TWISS #5: The Global Youth Mental Health Crisis
What’s behind the rise in youth anxiety, depression, and despair?
Welcome to This Week in Social Science. This edition explores research about the decline in youth mental health and the search for its causes.
Youth mental health is declining around the world
A new NBER paper and report analyzed mental health trends around the world. Historically, happiness was highest among the young and the old, with a dip in midlife (the proverbial midlife crisis). This pattern existed for nearly every country and was even observed in great apes. But starting in the early 2010s, researchers observe a sharp decline in life satisfaction among youth, and rises in youth anxiety, depression, and suicide. In the U.S., the share of young people experiencing despair, defined as reporting poor mental health every day for the last 30 days, rose from about 3% for boys and girls in 1993 to 6.6% for boys and 9.4% for girls in 2023; similar trends exist for other countries. This research suggests that youth around the world are suffering from a mental health epidemic. It forces us to ask: what has changed? Why are young people around the globe struggling at the same time?1
What has caused the youth mental health epidemic?

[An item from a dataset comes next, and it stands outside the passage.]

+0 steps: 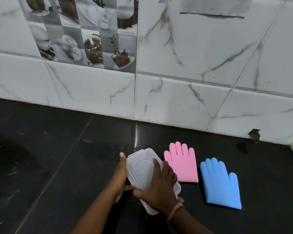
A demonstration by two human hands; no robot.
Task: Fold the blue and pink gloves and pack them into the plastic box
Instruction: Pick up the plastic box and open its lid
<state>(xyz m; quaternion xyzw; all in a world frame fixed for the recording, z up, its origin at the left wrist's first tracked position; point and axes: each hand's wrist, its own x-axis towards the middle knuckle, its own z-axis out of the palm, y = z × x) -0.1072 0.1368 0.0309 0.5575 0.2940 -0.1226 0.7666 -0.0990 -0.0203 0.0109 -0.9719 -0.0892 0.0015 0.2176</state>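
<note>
Step in hand, as I read it: getting the plastic box [142,173] open, i.e. prep before any folding. Both hands on it. Left hand [119,178] wraps the box's left long side, thumb up along the edge, fingers curled under near the bottom corner. Right hand [159,186] lies over the top w/ fingers spread on the lid [139,168], thumb hooked at the near-left edge beside the left fingers. Both closed onto the box, not clenched. Orange thread band on the right wrist [174,211].

Box is translucent, rectangular, tilted diagonally on the black countertop [49,166]; can't tell if it's resting flat or slightly lifted. Lid looks seated, no gap I can see. Contents: a faint reddish streak shows through the plastic near the top, can't tell what it is, could be a clip or a reflection. No gloves inside.

Pink glove [182,163] lies flat just right of the box, fingers toward the tiled wall [176,92], cuff near the right hand, close but prob not touching. Blue glove [221,183] flat further right, apart from the pink one, fingers also to the wall. Both unfolded.

Next move calls for: pop the lid, park it clear of the gloves, then fold each glove small enough for the box footprint. Gloves look like soft rubbery stuff, may spring back open, so hold the fold while packing.
</note>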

Researchers have put forth many explanations for the global decline in youth mental health. One recent study analyzed data from 47 countries and considered three possible causes: smartphones and social media, the Great Recession, and decreased stigma around reporting mental health issues, rather than a true mental health epidemic. They rule out declining social stigma: it does not explain the dramatic rise in suicide rates and other forms of self-harm. Economic conditions are also unlikely to be the main cause of worsening mental health: most of the mental health decline occurred years after the Great Recession, when some countries were experiencing a post-recession economic expansion. The researchers believe social media use is the most likely culprit. The youth mental health decline began just as there was a rapid increase in smartphone use, and it is especially severe among people whose screen time rose sharply.2

TL;DR: The world is experiencing a youth mental health crisis. The causes are likely multifaceted, but mental health issues correlate with and are plausibly caused by overuse of social media. Researchers are currently trying to understand (a) the extent to which social media use causes mental health issues and the extent to which mental health issues cause social media use, (b) why youth, and especially young women, are most affected, and (c) the long-term consequences of declining youth mental health.

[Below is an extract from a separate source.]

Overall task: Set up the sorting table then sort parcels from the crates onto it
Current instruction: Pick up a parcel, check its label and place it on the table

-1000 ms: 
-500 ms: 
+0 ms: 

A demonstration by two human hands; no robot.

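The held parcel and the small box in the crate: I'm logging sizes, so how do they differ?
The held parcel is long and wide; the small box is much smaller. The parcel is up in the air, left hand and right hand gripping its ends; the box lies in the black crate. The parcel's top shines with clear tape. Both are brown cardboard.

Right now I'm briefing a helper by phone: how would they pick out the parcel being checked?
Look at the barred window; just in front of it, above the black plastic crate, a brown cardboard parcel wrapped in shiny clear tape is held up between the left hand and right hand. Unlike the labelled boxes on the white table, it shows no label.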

Our Take. Want to read our perspective on this research? Check out TWISS: Addendum. Its latest post, Studying Society Through a Keyhole, discusses how research has yet to address the “secondhand smoke” of social media and its impacts on users and non-users alike.
Blanchflower, David G. (2025). The Global Decline in the Mental Health of the Young. National Bureau of Economic Research: The Reporter.
Blanchflower, D. G., Bryson, A., Lepinteur, A., & Piper, A. (2024). Further evidence on the global decline in the mental health of the young (No. w32500). National Bureau of Economic Research.
I think young women are more heavily affected by social media because social media is designed to showcase the "best" part of someone's life, unattainable standards for health/beauty.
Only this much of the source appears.